Understanding decomposition kinetics is crucial for predicting how reactions progress over time. In the case of hydrogen peroxide (\(\mathrm{H}_{2}\mathrm{O}_{2}\)), it decomposes through first-order kinetics. This means that the rate of decomposition depends on the concentration of \(\mathrm{H}_{2}\mathrm{O}_{2}\).

First-order reactions have a distinct characteristic: the rate of reaction decreases over time as the reactant concentration decreases. To understand this, think of first-order reactions using the equation:

• \( \ln \left( \frac{[\mathrm{A}]_0}{[\mathrm{A}]} \right) = kt \)

Here, \([\mathrm{A}]_0\) and \([\mathrm{A}]\) are the initial and current concentrations respectively, \(k\) is the rate constant, and \(t\) is time.
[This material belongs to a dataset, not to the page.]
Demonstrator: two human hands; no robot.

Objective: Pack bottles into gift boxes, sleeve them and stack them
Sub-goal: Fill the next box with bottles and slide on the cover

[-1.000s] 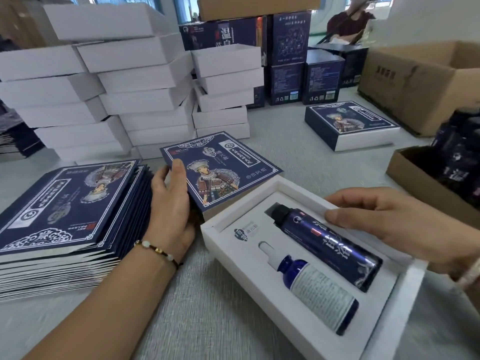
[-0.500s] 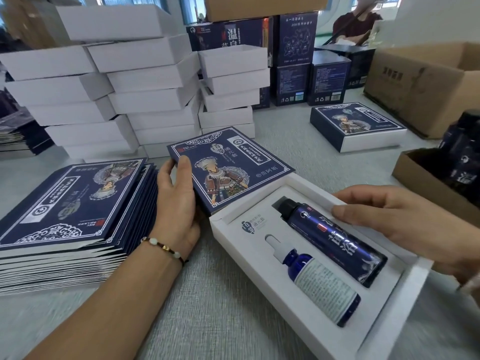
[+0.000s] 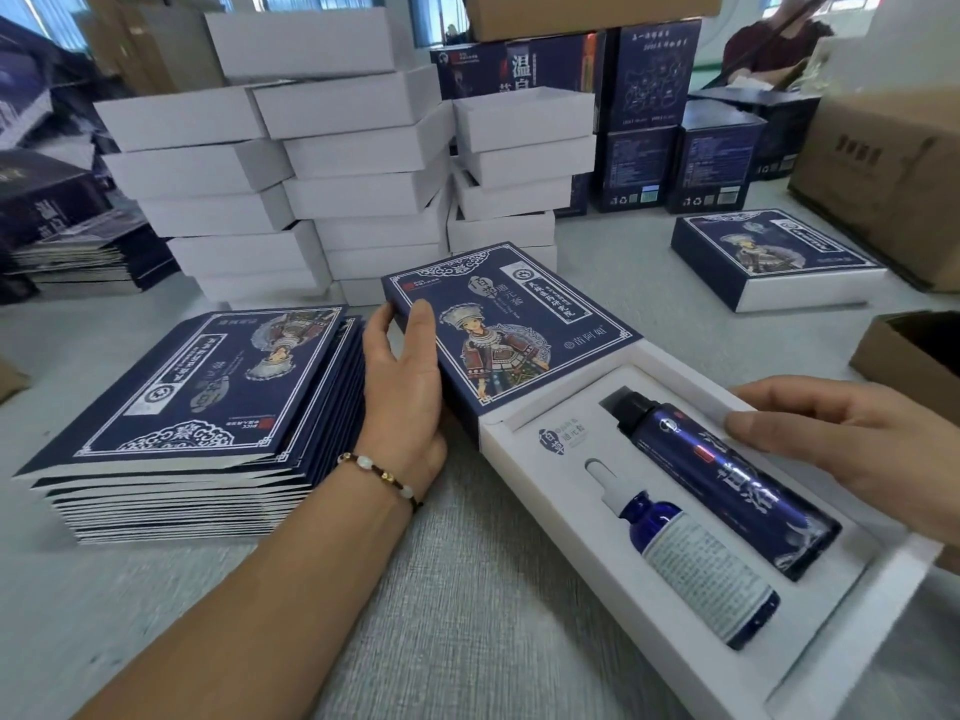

This formula highlights how the concentration of a reactant affects the reaction rate, making it vital for accurately predicting reaction behaviors.

Hydrogen peroxide is an essential compound with various applications. Its formula is \(\mathrm{H}_2\mathrm{O}_2\), and it is known for being a strong oxidizer. This characteristic makes it useful for bleaching, cleaning, and even as a mild antiseptic for wounds.

In this context, the decomposition of hydrogen peroxide is of interest, especially considering safety and environmental factors. The reaction leads to water and oxygen, depicted as:

• \( \mathrm{2H}_2\mathrm{O}_2 \rightarrow \mathrm{2H}_2\mathrm{O} + \mathrm{O}_2 \)

As \(\mathrm{H}_{2}\mathrm{O}_{2}\) decomposes, it releases oxygen, a process significant in various industrial and biological settings. Despite its utility, \(\mathrm{H}_{2}\mathrm{O}_{2}\) must be handled with care due to its reactive nature.

To understand how fast a reaction occurs, we calculate the rate constant \(k\). For hydrogen peroxide decomposition, this is done using the first-order kinetics equation:

For example, from the problem provided, using the equation \( \ln \left( \frac{0.5}{0.125} \right) = kt \) over a period of 50 minutes, we simplify to:

• \(\ln(4) = 50k\)

This simplifies to solving for \(k\) as follows:

• \( k = \frac{\ln(4)}{50} \approx 0.0277 \text{ min}^{-1}\)

Here, \(k\) gives us an understanding of the speed of the reaction. A higher \(k\) would mean faster reaction rates, helping chemists and engineers optimize processes involving \(\mathrm{H}_{2}\mathrm{O}_{2}\).

The rate constant captures the intrinsic reaction rate irrespective of reactant concentrations.

The rate of oxygen formation provides insights into the efficiency of the decomposition process. The decomposition of \(\mathrm{H}_{2}\mathrm{O}_{2}\) ensures the steady release of \(\mathrm{O}_2\), important in both laboratories and industries.

In our context, once the concentration of \(\mathrm{H}_{2}\mathrm{O}_{2}\) is reduced to \(0.05 \text{ M}\), the rate of formation of \(\mathrm{O}_2\) is calculated using the rate equation.

The relationship is:

• \( \text{Rate}_{\mathrm{O}_2} = \frac{\text{Rate}_{\mathrm{H}_2\mathrm{O}_2}}{2} \)
• = \( \frac{0.001385 \text{ M min}^{-1}}{2} = 0.0006925 \text{ M min}^{-1} \)

Thus, the converted rate of oxygen formation becomes \(6.93 \times 10^{-4} \text{ mol min}^{-1}\).

This calculation is vital for quantifying oxygen release, ensuring the safe and effective use of \(\mathrm{H}_{2}\mathrm{O}_{2}\) in practical scenarios.